** Opening SUPPLIED RECORDS block **
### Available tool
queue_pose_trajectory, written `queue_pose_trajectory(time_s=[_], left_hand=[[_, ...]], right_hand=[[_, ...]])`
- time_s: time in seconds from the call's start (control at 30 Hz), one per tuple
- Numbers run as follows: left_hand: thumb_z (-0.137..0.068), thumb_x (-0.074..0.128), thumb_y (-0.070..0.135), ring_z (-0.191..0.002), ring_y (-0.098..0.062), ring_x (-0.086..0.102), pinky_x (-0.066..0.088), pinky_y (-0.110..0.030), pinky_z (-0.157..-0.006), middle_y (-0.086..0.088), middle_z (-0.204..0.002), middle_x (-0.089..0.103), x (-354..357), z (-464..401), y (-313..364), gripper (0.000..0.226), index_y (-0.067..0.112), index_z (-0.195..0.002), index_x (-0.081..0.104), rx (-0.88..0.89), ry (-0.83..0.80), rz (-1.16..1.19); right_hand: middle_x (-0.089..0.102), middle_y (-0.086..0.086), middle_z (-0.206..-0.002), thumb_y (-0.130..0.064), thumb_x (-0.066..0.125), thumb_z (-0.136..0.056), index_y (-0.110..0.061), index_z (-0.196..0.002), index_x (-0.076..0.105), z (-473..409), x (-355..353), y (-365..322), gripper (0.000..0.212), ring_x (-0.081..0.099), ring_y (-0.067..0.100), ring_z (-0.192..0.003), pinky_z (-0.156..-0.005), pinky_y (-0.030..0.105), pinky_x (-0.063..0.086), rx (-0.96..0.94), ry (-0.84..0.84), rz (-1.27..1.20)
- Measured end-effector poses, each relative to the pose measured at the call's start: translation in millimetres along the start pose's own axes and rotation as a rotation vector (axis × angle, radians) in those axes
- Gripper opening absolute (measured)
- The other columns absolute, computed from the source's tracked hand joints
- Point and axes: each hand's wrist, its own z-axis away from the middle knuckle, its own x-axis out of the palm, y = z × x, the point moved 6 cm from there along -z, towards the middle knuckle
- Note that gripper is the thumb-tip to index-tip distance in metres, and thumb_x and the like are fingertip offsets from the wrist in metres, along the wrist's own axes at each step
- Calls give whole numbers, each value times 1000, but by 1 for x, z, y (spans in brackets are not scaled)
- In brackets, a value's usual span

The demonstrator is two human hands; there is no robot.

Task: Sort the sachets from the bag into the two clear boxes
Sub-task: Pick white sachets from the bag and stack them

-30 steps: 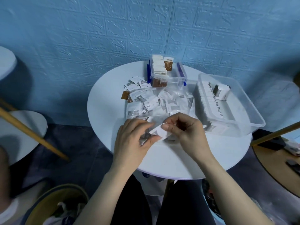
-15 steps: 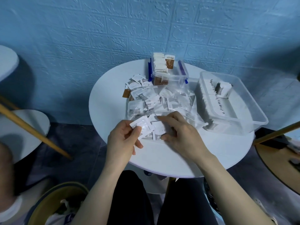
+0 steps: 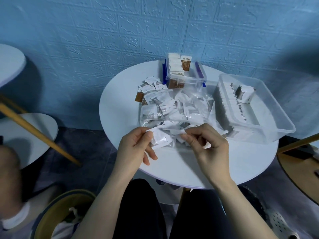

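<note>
Our left hand (image 3: 138, 149) now pinches a few white sachets (image 3: 161, 138) between thumb and fingers, lifted a little above the round white table (image 3: 241, 169). Half a second ago this hand held them lower and more to the left; now it has come up and toward the middle. Our right hand (image 3: 205, 144) lay flat over the sachets at the bag mouth before; now its fingers are curled and it pinches another white sachet (image 3: 182, 135) at the near edge of the clear bag (image 3: 174, 107). So the two hands are close, both gripping sachets, and not touching each other.

We judge that a small bunch is being gathered for sorting. The bag, lying open at the table's middle, is quite full, so much of the task remains. The small clear box (image 3: 186, 78) at the far edge holds brown-and-white sachets standing upright. The large clear box (image 3: 259, 121) at the right holds a long row of white sachets. Some loose sachets (image 3: 150, 83) lie beside the small box. The white ones in our hands probably belong in the large box.
</note>
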Motion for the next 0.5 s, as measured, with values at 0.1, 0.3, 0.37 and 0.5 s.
queue_pose_trajectory(time_s=[0.1, 0.3, 0.37, 0.5], left_hand=[[-99, 52, 16, -44, -23, 61, 41, -25, -36, 2, -51, 58, 2, 0, 2, 15, 20, -95, 66, -21, -68, -9], [-85, 68, 24, -46, -20, 60, 40, -23, -36, 5, -74, 71, 6, 2, 4, 23, 19, -107, 65, -57, -209, 42], [-76, 74, 24, -48, -19, 61, 41, -23, -37, 3, -86, 74, 7, 3, 4, 39, 20, -113, 62, -68, -252, 51], [-82, 72, 6, -45, -18, 58, 38, -21, -34, 0, -83, 73, 2, 3, 0, 31, 26, -105, 65, -2, -110, 52]], right_hand=[[65, 0, -83, -8, 68, -84, -9, -80, 72, 4, 7, -7, 6, 60, 18, -79, -69, 29, 46, -238, -119, 188], [60, 6, -76, 2, 75, -73, -8, -77, 73, 2, 16, -6, 10, 57, 27, -72, -68, 24, 38, -393, -208, 436], [59, 6, -74, 0, 76, -73, -9, -79, 74, 2, 18, -8, 11, 55, 27, -70, -64, 27, 39, -425, -212, 475], [58, 2, -78, -8, 75, -80, -16, -93, 77, 1, 17, -6, 15, 55, 21, -73, -63, 28, 42, -344, -192, 456]])
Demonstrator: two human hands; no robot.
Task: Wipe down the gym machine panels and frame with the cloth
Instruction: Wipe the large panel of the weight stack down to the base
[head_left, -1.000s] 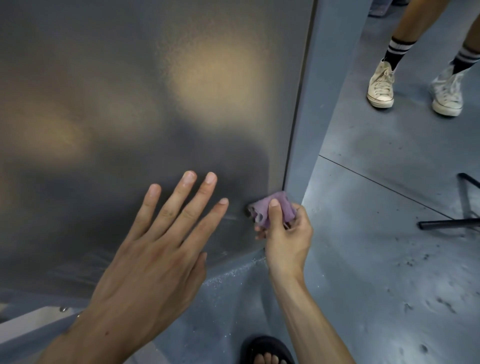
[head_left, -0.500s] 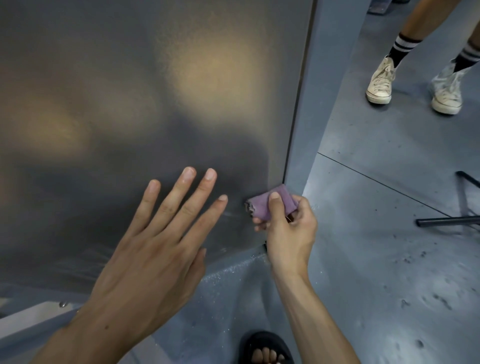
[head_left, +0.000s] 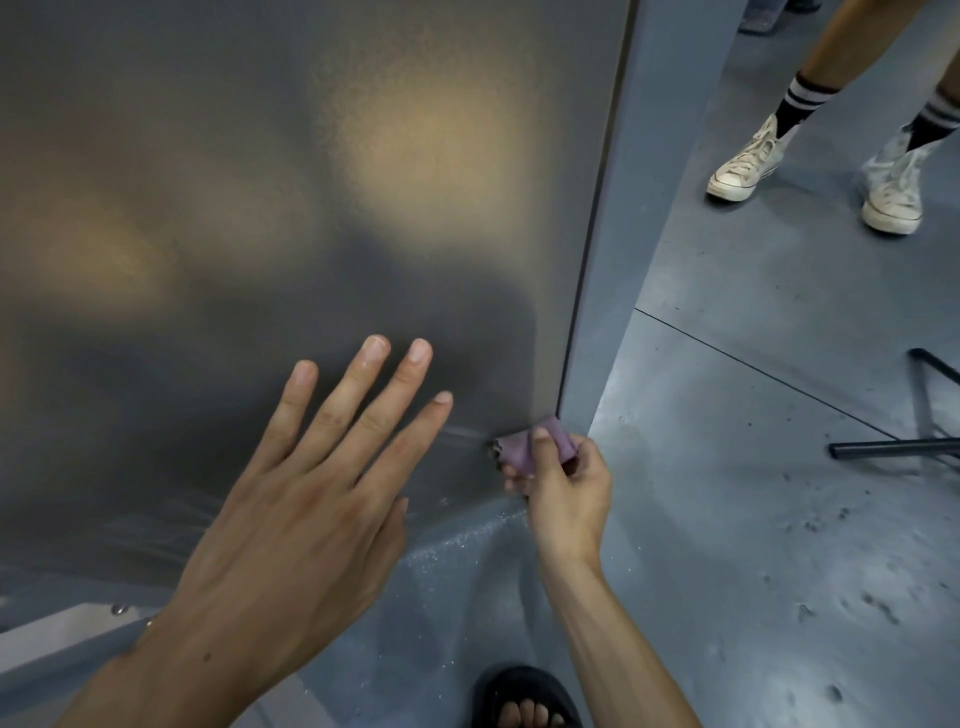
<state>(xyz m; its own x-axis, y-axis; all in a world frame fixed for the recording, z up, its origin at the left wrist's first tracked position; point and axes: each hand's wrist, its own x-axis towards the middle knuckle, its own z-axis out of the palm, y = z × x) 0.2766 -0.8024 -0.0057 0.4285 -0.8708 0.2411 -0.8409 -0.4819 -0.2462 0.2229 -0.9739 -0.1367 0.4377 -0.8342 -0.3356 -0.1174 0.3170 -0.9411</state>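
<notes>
Low on the panel (head_left: 260, 182), right hand (head_left: 563, 493) pinches a crumpled purple cloth (head_left: 519, 449); left hand (head_left: 306, 499) spread

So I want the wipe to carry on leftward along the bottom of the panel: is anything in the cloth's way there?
Yes. The left hand lies spread on the panel just left of the purple cloth that the right hand pinches at the panel's lower right corner. Its fingers lie across that path.

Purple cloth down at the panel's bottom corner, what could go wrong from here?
1. The cloth is bunched small in the right hand, so the fingers may scrape the frame post.
2. The left hand, spread over the panel, may leave fresh smudges.
</notes>
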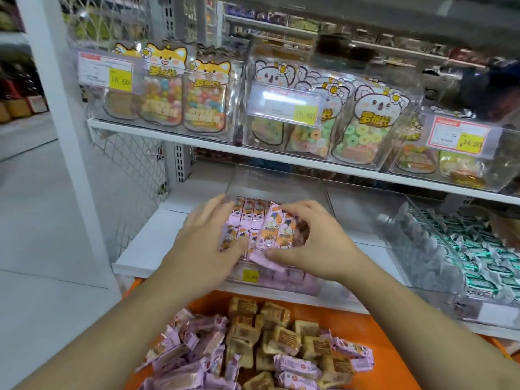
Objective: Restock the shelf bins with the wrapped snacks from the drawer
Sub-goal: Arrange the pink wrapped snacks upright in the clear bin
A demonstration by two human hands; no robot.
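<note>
A clear shelf bin [277,182] on the lower shelf holds rows of pink wrapped snacks [250,213]. My left hand [206,239] lies flat, fingers straight, against the left side of the rows. My right hand [311,243] pinches a few pink snacks [277,230] standing on end at the right of the rows. Below, the orange drawer [374,330] holds several loose pink snacks [194,344] and brown wrapped snacks [267,325].
A neighbouring clear bin [405,229] with green-and-white wrapped sweets stands to the right. The upper shelf [197,139] carries clear bins of bagged candy with price tags. A white upright post [64,122] and mesh side panel stand to the left.
</note>
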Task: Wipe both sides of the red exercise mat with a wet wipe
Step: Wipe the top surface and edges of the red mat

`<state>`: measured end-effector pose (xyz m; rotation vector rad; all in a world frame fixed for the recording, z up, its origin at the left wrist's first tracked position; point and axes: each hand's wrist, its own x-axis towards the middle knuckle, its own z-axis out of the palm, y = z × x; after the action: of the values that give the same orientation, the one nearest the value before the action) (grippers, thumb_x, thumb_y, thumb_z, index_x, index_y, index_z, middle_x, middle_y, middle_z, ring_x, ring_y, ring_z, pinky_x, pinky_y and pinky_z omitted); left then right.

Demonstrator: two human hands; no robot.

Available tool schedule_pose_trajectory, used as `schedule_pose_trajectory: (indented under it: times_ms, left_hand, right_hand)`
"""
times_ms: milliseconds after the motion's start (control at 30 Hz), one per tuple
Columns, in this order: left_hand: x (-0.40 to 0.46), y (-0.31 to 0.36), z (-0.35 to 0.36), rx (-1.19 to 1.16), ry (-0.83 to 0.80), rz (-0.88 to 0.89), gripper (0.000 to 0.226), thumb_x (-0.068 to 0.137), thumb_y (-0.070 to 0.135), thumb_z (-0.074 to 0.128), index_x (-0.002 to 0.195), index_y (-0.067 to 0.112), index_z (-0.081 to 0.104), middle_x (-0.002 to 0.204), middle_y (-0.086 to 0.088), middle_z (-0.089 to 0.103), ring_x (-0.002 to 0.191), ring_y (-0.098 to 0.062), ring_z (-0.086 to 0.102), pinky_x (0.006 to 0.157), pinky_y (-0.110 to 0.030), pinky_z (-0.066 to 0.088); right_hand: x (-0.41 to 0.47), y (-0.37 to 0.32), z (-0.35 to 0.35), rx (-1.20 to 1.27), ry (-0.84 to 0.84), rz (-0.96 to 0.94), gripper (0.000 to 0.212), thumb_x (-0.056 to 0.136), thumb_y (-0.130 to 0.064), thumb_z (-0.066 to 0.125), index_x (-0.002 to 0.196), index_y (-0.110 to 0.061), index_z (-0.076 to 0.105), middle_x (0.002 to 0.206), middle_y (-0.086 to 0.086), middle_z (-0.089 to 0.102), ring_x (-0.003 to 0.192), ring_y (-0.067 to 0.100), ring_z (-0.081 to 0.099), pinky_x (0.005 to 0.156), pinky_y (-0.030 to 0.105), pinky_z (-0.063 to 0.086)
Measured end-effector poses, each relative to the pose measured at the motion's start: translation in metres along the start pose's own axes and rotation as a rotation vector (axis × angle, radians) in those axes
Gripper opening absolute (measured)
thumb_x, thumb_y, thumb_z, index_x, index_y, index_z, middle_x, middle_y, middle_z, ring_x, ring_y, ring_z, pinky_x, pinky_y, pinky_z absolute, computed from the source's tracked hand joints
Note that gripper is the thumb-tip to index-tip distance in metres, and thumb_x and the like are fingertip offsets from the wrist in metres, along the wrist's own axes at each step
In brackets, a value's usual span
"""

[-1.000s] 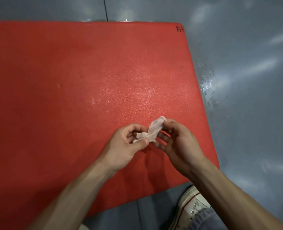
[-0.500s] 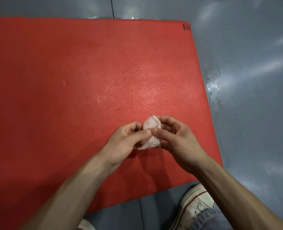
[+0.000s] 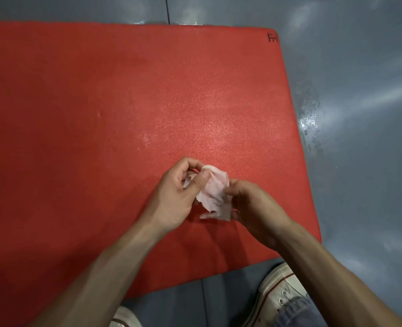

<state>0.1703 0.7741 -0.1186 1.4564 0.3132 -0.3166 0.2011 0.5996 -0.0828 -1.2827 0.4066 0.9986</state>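
Observation:
The red exercise mat [image 3: 100, 114] lies flat on the floor and fills most of the head view. A small black mark sits at its far right corner. Above the mat's near right part, both hands hold a crumpled white wet wipe [image 3: 213, 192]. My left hand [image 3: 178, 197] pinches the wipe's upper left part between thumb and curled fingers. My right hand [image 3: 252, 208] grips its lower right edge. The wipe hangs partly spread between them, clear of the mat.
Grey glossy floor [image 3: 360, 161] surrounds the mat, with a wet patch just beyond the mat's right edge. My white sneakers [image 3: 280, 296] stand on the floor at the mat's near edge.
The wipe has gone from a tight wad between the fingertips to a partly spread sheet. My right hand has dropped lower and my hands have drawn slightly apart.

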Motion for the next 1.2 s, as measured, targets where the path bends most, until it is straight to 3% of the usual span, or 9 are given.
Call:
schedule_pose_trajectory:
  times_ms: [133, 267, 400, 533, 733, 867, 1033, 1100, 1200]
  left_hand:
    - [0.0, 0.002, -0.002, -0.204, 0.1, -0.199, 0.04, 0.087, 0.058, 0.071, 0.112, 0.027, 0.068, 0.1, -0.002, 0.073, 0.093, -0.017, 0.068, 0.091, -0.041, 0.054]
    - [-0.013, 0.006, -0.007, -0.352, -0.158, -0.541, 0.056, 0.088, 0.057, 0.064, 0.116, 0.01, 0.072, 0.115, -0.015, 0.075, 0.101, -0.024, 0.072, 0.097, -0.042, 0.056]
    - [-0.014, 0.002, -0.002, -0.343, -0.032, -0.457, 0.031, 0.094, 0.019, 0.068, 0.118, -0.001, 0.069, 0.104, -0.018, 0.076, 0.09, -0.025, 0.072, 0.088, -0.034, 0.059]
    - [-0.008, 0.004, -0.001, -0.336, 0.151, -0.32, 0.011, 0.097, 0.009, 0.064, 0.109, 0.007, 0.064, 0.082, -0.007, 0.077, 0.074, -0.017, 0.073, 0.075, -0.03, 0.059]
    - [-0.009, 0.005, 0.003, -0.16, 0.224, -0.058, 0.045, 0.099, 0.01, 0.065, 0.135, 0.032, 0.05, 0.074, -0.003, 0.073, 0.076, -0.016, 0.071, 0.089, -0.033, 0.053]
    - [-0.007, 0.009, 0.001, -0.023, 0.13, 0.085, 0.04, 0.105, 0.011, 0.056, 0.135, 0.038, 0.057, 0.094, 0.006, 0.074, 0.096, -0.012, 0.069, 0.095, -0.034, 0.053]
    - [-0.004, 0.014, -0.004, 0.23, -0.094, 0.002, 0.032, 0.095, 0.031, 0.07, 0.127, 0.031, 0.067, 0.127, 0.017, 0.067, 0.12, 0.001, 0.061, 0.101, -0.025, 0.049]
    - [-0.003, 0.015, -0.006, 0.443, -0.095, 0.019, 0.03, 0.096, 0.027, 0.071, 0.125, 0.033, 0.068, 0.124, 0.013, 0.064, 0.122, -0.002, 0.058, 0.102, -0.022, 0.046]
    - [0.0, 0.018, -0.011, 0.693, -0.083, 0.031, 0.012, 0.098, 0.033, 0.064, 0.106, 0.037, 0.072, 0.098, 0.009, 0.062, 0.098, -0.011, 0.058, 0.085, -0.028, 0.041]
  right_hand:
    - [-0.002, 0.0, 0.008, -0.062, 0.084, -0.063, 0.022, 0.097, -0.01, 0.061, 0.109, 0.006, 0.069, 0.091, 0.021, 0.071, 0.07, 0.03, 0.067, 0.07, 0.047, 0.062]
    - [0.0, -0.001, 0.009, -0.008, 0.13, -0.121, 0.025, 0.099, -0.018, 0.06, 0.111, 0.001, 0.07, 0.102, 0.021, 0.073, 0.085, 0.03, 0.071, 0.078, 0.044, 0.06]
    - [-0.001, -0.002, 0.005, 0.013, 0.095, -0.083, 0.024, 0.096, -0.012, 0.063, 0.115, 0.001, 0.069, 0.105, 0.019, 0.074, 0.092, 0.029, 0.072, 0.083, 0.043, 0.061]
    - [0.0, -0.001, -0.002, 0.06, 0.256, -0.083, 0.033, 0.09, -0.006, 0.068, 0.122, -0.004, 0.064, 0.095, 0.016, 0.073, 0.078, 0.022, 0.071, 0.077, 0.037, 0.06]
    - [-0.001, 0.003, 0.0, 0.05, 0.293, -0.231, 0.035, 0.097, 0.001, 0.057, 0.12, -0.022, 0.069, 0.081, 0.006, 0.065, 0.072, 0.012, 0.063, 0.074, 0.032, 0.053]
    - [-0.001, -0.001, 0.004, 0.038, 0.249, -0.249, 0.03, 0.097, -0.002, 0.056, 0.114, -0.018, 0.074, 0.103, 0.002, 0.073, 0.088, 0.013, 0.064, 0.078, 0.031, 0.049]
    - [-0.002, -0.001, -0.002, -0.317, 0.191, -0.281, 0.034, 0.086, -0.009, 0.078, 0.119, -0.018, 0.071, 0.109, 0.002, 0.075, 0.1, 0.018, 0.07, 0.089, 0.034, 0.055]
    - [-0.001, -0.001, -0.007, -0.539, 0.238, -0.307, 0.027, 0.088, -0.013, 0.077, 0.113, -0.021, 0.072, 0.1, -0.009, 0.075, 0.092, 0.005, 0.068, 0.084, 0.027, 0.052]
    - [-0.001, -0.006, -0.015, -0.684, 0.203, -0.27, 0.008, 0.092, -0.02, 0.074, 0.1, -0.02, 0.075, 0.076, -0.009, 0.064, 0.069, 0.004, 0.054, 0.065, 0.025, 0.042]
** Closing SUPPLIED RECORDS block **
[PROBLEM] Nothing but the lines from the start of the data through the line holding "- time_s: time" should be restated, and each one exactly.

[SOLUTION FOR THIS TASK]
### Available tool
queue_pose_trajectory, written `queue_pose_trajectory(time_s=[_], left_hand=[[_, ...]], right_hand=[[_, ...]])`
- time_s: time in seconds from the call's start (control at 30 Hz), one per tuple

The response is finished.